恋してはいけないエリート御曹司に、契約外の溺愛で抱き満たされました


「すみません。まさか、こんな移動手段とは思いもせずで……ちょっと、いや、かなりビックリしてしまって」

「好きな時間に好きな場所まで行けるから、スケジュールによっては使うようにしてるんだ。今日は、里穂子の実家に行く大事な日だからな」


〝大事な日〟なんて言いながらじっと見つめられ、不意打ちでどきりとさせられる。

 一気に顔面に熱が集まるのを感じて、どうしたらいいのかわからず両手で頬を包み込んだ。

 そんな様子の私を、彰人さんは微笑ましそうに見つめている。

 搭乗しても落ち着かないうちに「お食事の準備を失礼します」と、目の前にあっという間に食事が並べられていく。

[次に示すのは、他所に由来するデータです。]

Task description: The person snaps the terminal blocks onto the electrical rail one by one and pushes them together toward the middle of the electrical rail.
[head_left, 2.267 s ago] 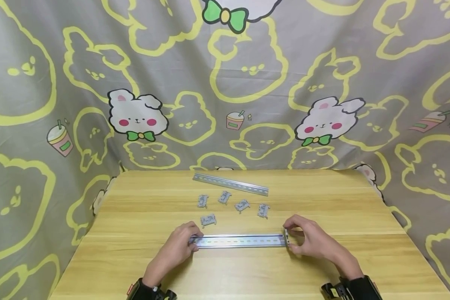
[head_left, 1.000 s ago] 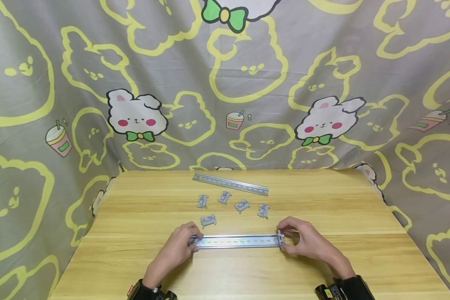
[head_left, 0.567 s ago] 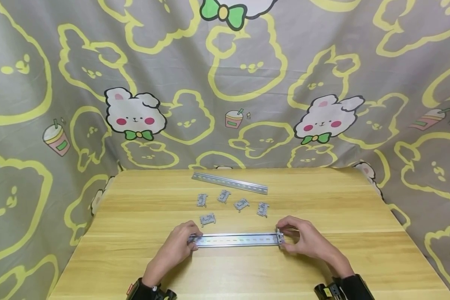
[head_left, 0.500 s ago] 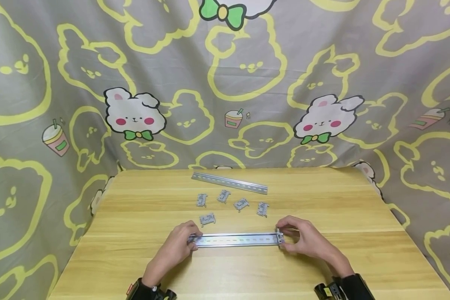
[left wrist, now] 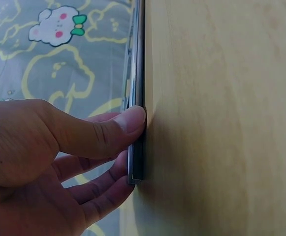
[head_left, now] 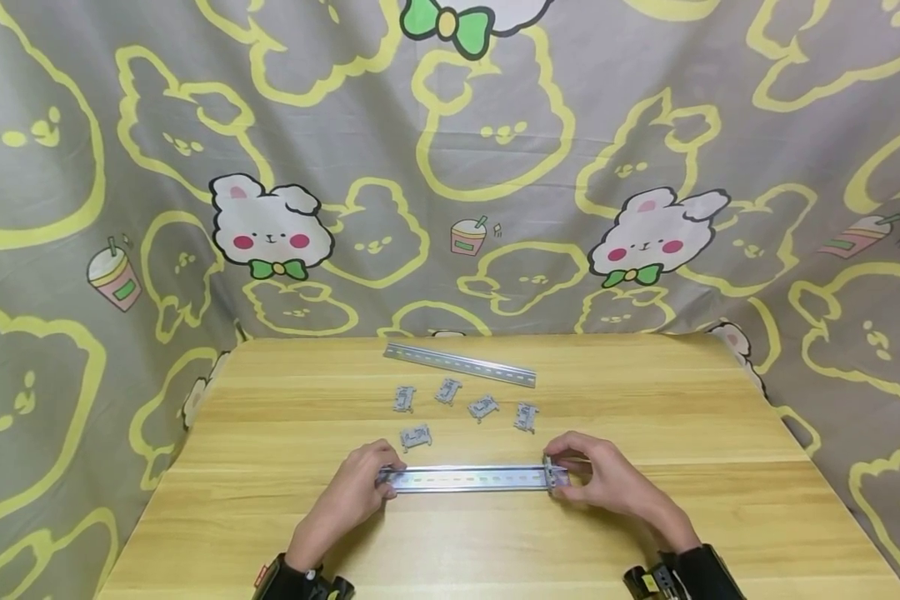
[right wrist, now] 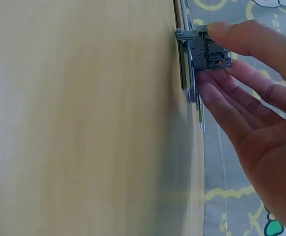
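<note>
A slotted metal DIN rail (head_left: 468, 479) lies crosswise on the table in front of the person. The left hand (head_left: 362, 481) grips its left end; in the left wrist view the thumb (left wrist: 132, 119) presses the rail's near edge, with fingers behind. Near the rail's right end, the right hand (head_left: 598, 473) pinches a grey terminal block (right wrist: 206, 49) between thumb and fingers. That block stands upright across the rail, its foot at the rail's edges, and a short stretch of rail shows beyond it to the right.
Several more grey terminal blocks (head_left: 483, 407) lie loose behind the rail. Farther back, a second DIN rail (head_left: 459, 364) lies at a slant on the wooden table (head_left: 645, 392). A patterned curtain (head_left: 390, 150) hangs around the back and sides.
The right hand has moved left with the terminal block, from the rail's right end to a little way inward along it. The left hand has kept its grip on the left end.
</note>
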A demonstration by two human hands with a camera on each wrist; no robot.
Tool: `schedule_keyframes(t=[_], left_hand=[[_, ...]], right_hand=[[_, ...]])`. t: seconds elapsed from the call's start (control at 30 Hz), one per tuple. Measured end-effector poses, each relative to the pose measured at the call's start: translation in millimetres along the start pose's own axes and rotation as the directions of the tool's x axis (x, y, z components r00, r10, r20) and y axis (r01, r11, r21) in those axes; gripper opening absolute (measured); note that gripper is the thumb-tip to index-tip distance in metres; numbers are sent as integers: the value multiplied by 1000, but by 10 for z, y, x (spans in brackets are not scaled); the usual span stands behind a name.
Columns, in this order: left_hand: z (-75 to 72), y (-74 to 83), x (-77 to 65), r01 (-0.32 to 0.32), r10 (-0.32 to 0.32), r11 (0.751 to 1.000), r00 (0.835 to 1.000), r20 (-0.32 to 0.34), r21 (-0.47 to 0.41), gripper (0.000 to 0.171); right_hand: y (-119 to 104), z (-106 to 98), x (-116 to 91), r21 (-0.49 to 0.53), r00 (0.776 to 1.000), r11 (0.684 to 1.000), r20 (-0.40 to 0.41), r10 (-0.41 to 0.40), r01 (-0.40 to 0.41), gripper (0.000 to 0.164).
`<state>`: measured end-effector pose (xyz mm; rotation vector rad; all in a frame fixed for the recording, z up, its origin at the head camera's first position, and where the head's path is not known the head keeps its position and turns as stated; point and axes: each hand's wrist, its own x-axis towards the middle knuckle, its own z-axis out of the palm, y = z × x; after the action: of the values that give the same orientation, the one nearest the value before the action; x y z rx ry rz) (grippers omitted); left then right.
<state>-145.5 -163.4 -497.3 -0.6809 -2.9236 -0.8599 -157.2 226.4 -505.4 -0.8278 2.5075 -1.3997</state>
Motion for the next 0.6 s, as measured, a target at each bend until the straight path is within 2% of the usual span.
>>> schedule_keyframes(t=[0.3, 0.43, 0.6], left_hand=[[-3, -4, 16, -1, 1, 1000, 1000, 9, -4, 30], [-12, -3, 6, -1, 2, 1000, 1000, 11, -10, 30], [-17, -10, -5, 4, -4, 1000, 1000, 7, -13, 30]], right_hand=[[-81, 137, 128, -143, 997, 987, -25, -76, 71, 49], [-117, 200, 199, -145, 996, 985, -10, -93, 90, 47], [-195, 288, 296, -104, 998, 993, 20, -52, 53, 47]])
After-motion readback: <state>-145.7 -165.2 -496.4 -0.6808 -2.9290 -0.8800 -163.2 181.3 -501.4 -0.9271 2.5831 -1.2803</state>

 生クリームの添えられたふわふわのフレンチトーストに、炙りベーコン。サラダに、みずみずしいカットフルーツなど、オシャレでおいしそうな食事が並べられる。

 飲み物を訊かれて、彰人さんと同じブレンドコーヒーをお願いした。

 機内食をいただく予定だったから、朝食の準備はいらないと言われたのだと今になって理解する。

 でもまさか、ジェット機の中での食事だとは思いもしなかった。